*TASK PROMPT*:
With images removed, return the whole listing exactly as written.

==== INFORMATION SHOWN

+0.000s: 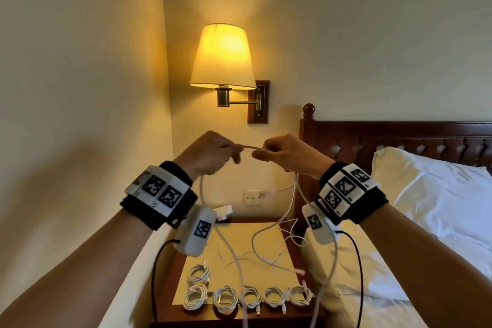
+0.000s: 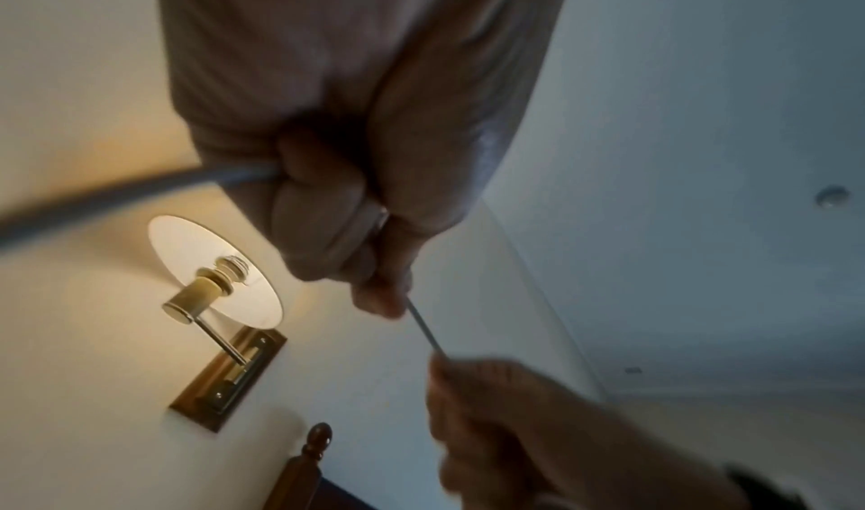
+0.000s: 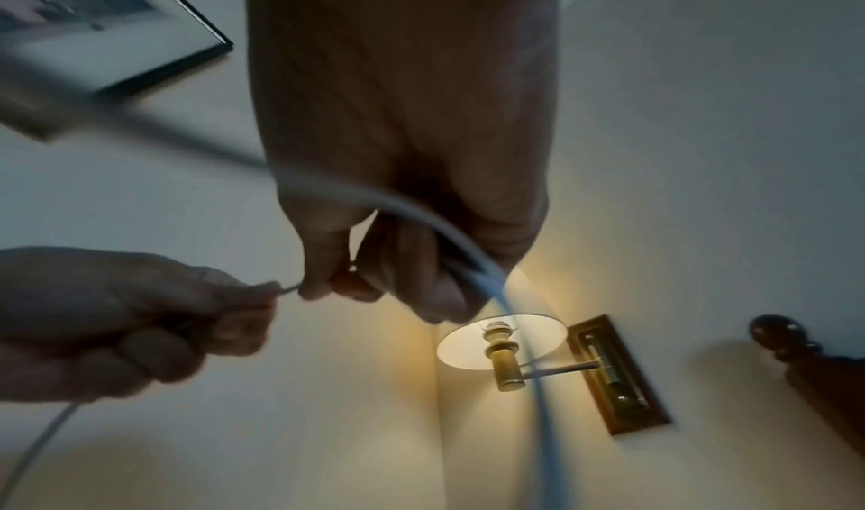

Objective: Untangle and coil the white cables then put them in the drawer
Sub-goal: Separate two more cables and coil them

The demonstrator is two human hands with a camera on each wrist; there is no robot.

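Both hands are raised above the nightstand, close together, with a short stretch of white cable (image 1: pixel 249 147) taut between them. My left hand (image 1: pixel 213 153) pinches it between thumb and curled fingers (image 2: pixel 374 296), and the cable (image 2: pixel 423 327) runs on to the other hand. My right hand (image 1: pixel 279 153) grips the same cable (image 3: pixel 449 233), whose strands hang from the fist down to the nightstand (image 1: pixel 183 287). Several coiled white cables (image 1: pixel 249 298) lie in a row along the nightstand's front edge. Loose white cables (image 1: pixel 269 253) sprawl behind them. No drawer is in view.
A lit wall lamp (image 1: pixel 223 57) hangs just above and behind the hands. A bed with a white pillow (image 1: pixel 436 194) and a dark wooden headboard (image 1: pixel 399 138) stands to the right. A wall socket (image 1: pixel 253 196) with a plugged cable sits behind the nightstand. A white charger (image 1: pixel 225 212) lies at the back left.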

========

*THE ANSWER*:
+0.000s: 
+0.000s: 
+0.000s: 

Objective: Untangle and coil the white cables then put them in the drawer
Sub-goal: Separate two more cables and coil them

The demonstrator is two human hands with a camera on each wrist; there is no robot.

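Both hands are raised above the nightstand, close together, with a short stretch of white cable (image 1: pixel 249 147) taut between them. My left hand (image 1: pixel 213 153) pinches it between thumb and curled fingers (image 2: pixel 374 296), and the cable (image 2: pixel 423 327) runs on to the other hand. My right hand (image 1: pixel 279 153) grips the same cable (image 3: pixel 449 233), whose strands hang from the fist down to the nightstand (image 1: pixel 183 287). Several coiled white cables (image 1: pixel 249 298) lie in a row along the nightstand's front edge. Loose white cables (image 1: pixel 269 253) sprawl behind them. No drawer is in view.
A lit wall lamp (image 1: pixel 223 57) hangs just above and behind the hands. A bed with a white pillow (image 1: pixel 436 194) and a dark wooden headboard (image 1: pixel 399 138) stands to the right. A wall socket (image 1: pixel 253 196) with a plugged cable sits behind the nightstand. A white charger (image 1: pixel 225 212) lies at the back left.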

This concludes the response to the exercise.